Today on the train I am doing something I rarely do. I am reading. Usually, I am looking, but this book I got on Sunday has been sitting quietly but with great gravity that has finally pulled me to it.
At the next station people get on, people get off, and there is jockeying and pushing all around. I raise my head in irritation at the disturbance and look around for the first time. Seated in front of me is a large young woman who doesn’t really merit a second glance. She looks like so many other people, with big cheap earrings, a dark hoodie, vari-colored extensions woven into her hair. But fuck me, she’s reading Virgil’s Aeneid.
I am properly chastened, and delighted, of course to have my assumptions punctured. And so I return to my reading.
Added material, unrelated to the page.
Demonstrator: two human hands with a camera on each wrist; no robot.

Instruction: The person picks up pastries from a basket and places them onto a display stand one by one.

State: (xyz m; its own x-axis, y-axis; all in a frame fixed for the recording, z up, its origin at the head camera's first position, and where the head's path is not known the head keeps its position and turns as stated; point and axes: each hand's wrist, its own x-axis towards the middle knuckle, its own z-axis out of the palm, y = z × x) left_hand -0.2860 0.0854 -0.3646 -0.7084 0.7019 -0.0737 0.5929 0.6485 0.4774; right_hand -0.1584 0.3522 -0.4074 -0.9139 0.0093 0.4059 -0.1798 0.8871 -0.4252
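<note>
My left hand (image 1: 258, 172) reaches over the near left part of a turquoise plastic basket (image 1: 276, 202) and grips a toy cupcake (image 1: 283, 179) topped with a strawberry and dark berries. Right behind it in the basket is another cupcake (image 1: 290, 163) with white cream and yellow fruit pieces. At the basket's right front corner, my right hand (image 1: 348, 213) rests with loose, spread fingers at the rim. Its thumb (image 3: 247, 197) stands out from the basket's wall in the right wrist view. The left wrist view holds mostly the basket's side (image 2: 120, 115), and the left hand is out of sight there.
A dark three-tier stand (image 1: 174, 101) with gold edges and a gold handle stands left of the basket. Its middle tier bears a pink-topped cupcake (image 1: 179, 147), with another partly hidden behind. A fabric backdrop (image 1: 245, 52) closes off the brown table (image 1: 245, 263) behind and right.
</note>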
The words are a hard perfection revealing a tender, messy warm humanity and by page five I am gasping, wiping my eyes at the sheer hopelessness, sheer hopefulness, and I am punctured yet again.
2 Comments:
Arma virumque cano .....
I sing of arms and a man - driven by fate from the shores of Troy
I read The Aeneid (in Latin) in High School, and re-read it along with the Georgics in college
it is in my marrow
the power of words. for me everything is language - whether it be the mathematical language of differential equations mapping the propagation of a wave or the physical language of art (displayed in a ravishing fashion rigvht here) or sex
the architecture of the human brain turns everything into overlapping systems
I beg to differ. I think amazing complex brains see the inter-realationships. Others just compartmentalize and never see the interplay.
I confess to not ever having read most of the Classics. I was impressed that she was, hell, never mind in the original!